Exact copy, no pictures: take the lines of the listing below from the first through the one containing "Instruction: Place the".

□ □ □

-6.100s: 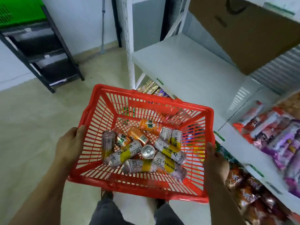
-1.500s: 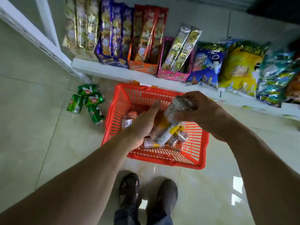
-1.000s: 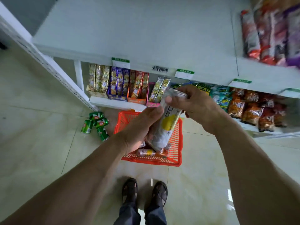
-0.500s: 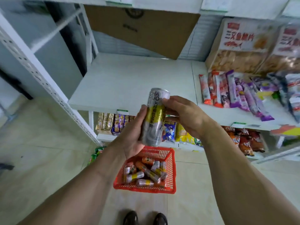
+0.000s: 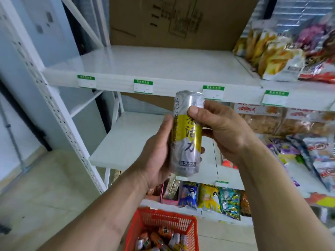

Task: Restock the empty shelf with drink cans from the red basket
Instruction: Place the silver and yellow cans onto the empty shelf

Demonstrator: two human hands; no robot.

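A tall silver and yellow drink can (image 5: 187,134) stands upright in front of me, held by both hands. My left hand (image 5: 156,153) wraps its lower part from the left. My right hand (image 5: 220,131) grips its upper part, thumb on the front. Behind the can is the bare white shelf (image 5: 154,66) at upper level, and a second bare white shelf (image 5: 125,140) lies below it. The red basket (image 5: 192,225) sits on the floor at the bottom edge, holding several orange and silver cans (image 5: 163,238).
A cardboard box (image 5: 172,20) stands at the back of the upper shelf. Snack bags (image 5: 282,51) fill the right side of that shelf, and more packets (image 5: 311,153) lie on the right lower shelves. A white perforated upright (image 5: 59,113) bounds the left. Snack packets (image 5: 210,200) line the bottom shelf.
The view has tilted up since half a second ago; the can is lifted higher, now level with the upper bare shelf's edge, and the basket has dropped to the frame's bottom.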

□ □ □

Task answer:
-6.100s: 
-1.500s: 
-1.000s: 
-0.500s: 
+0.000s: 

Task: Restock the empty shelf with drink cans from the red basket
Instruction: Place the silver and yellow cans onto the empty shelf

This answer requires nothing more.